Page 1 of 1

CraigList search

Posted: Mon Apr 01, 2013 5:41 pm
by innovasolutions
Hi,

I want to be able to specify string to search in any Craiglist forums that are sold by owner. This string can match anything in the subject of post. If this cannot be scripted up I am okay of doing this part manually.

However, the search might yield multiple pages that matches. So, I want to then take each of the listings in each page and get the Description, price, when it was posted and e-mail(s) to respond to and produce a comma or pipe delimited file.

Can you help me?

Thank you
Raj

Re: CraigList search

Posted: Wed Apr 03, 2013 7:52 pm
by Support
This should not be too hard. Do you have a URL of where you want to start the scan so we can better understand what you need and how to do it?

Re: CraigList search

Posted: Thu Apr 04, 2013 8:17 pm
by innovasolutions
Hi,

I am looking to see the price of the tickets and who is selling when what?

http://chicago.craigslist.org/search/ti ... k=&maxAsk=

So, I am searching for blackhawks tickets by owner in Chicago. "blackhawks" must match the title of the post. Now, I want to get a pipe limited output of date, e-mail to respond to, price, title of the post. If we can also get the actual text of the post that would be suberb as well.

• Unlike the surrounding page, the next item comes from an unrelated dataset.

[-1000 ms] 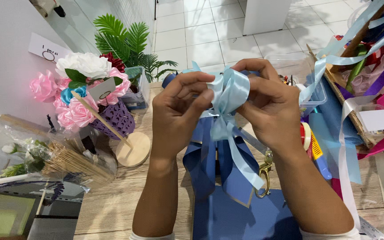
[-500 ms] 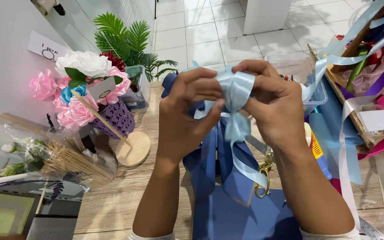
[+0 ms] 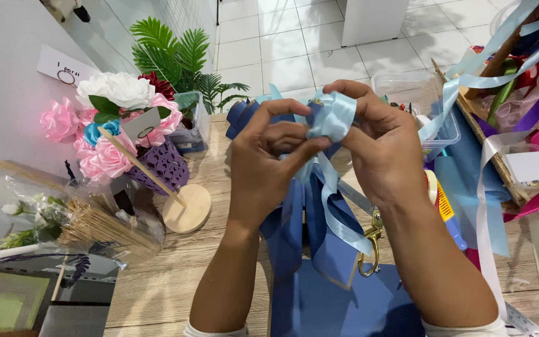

Goal is to upload into a spreadsheet to do some analysis.

Thank you,
Raj

Re: CraigList search

Posted: Mon Apr 08, 2013 3:27 pm
by Support
What I can do for you is get search the posts title and anything with "blackhawks" in it will get pulled. I can pull the title, the price, date and the CL email. Will this work for you?

Re: CraigList search

Posted: Mon Apr 08, 2013 6:35 pm
by innovasolutions
I think it should be fine. Appreciate your help

Re: CraigList search

Posted: Mon Apr 08, 2013 7:08 pm
by Support
Here it is...

Code: Select all

Delimiter = '|'; // you can use TAB or anything else.

PerlRegEx = Yes;
Output.Clear;

inet = New(URL);
rx = New(RegEx);

NextLink = 'http://chicago.craigslist.org/search/tix?zoomToPosting=&query=blackhawks&srchType=T&minAsk=&maxAsk=';

unless NextLink = Nothing do begin

  inet.Get(NextLink);
  NextPage = WildGet(inet.Data, 'href="([^"]+)">Next');

  rx.Data = inet.Data;
  rx.Mask = '"(http://chicago\.craigslist\.org/chc/tix/\d+\.html)"';
  rx.Reset;

  while rx.Match do begin
    lnk = Decode(rx.Value[1]);
    inet.Get(lnk);

		baTitle = Decode(WildGet(inet.Data, 'postingTitle\s*=\s*"([^"]+)"'));
		if baTitle ~!= 'blackhawks' then Iterate;
		price = WildGet(baTitle, '\$[.0-9]+');
		email = Decode(WildGet(inet.Data, '"mailto:([^"]+)"'));
		email -= '\?.*';
		posted = Trim(Decode(WildGet(inet.Data, 'Posted:\s*<date>([^<]+)')));
		if posted = Nothing then
		  posted = Trim(Decode(WildGet(inet.Data, 'Edited:\s*<date>([^<]+)')));

		DataLine =
			posted +Delimiter+
			email  +Delimiter+
			price  +Delimiter+
			baTitle
		;
		Output(DataLine);
  end;

end;

Re: CraigList search

Posted: Tue Apr 09, 2013 4:51 pm
by innovasolutions
Thank you. It works well but the script doesn't terminate. Do you know why?

Re: CraigList search

Posted: Tue Apr 09, 2013 6:12 pm
by Support
ah yes, replace NextPage on line 15 for NextLink and it will work, my mistake!

Re: CraigList search

Posted: Tue Apr 09, 2013 6:39 pm
by innovasolutions
Works like a champ! Thanks

Re: CraigList search

Posted: Tue Apr 09, 2013 7:04 pm
by innovasolutions
There is one more problem. It doesn't pick up the last page..

Re: CraigList search

Posted: Tue Apr 09, 2013 9:50 pm
by Support
It does, but it skip anything not in Chicago. Some of the URL have /nwc/ in it instead of /chc/

So if you want, change /chc/ on line 18 for /[^/]+/ and that will give you all of them.

Re: CraigList search

Posted: Wed Apr 10, 2013 7:07 am
by innovasolutions
Yup, thank you, I realized that as well.. different suburbs have different codes.. I changed to match all as well. I am getting the hang of this.. Hopefully as I play with it I can write a few of this on my own.
Go Blackhawks!